_Supplied information_
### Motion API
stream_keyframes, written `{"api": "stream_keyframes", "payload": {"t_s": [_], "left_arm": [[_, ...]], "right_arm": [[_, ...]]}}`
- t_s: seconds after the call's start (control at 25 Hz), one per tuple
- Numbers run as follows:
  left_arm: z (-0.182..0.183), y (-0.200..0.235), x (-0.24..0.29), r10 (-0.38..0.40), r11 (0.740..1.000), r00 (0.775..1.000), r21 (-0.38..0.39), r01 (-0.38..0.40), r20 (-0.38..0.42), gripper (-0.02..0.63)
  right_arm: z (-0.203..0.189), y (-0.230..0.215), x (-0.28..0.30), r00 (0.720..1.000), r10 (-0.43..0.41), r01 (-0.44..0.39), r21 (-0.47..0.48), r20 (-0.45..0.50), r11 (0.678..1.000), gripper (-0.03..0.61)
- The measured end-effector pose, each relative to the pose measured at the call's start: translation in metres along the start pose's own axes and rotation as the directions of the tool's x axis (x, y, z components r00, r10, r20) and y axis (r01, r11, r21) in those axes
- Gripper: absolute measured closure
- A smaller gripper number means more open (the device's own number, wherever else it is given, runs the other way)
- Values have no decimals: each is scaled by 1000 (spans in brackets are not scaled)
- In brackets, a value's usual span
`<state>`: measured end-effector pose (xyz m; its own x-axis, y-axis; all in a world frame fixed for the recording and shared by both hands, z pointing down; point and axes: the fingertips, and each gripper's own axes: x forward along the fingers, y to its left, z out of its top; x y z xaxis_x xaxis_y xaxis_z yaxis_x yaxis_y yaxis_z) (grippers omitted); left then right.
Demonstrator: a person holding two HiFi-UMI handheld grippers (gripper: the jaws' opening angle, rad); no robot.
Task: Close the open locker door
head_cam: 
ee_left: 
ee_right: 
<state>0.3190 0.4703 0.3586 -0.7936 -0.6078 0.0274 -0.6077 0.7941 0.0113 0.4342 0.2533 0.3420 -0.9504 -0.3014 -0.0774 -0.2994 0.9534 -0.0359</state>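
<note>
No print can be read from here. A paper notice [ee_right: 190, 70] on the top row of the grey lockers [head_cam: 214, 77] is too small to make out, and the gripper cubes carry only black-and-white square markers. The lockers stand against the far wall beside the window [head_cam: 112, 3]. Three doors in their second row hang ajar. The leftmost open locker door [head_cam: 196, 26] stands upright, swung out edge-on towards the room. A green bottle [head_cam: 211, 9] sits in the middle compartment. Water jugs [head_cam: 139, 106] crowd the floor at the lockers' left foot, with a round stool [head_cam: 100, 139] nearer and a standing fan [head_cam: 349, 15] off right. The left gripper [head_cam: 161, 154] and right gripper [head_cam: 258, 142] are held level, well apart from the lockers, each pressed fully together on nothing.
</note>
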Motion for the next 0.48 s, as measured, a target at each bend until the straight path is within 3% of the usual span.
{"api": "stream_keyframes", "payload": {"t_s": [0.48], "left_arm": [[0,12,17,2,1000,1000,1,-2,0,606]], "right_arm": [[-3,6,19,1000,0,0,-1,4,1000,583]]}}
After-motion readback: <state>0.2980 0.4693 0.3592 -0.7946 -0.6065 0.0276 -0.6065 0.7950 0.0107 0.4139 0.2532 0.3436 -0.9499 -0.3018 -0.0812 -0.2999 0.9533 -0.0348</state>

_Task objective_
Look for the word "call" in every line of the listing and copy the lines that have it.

_Response area_
- t_s: seconds after the call's start (control at 25 Hz), one per tuple
- The measured end-effector pose, each relative to the pose measured at the call's start: translation in metres along the start pose's own axes and rotation as the directions of the tool's x axis (x, y, z components r00, r10, r20) and y axis (r01, r11, r21) in those axes

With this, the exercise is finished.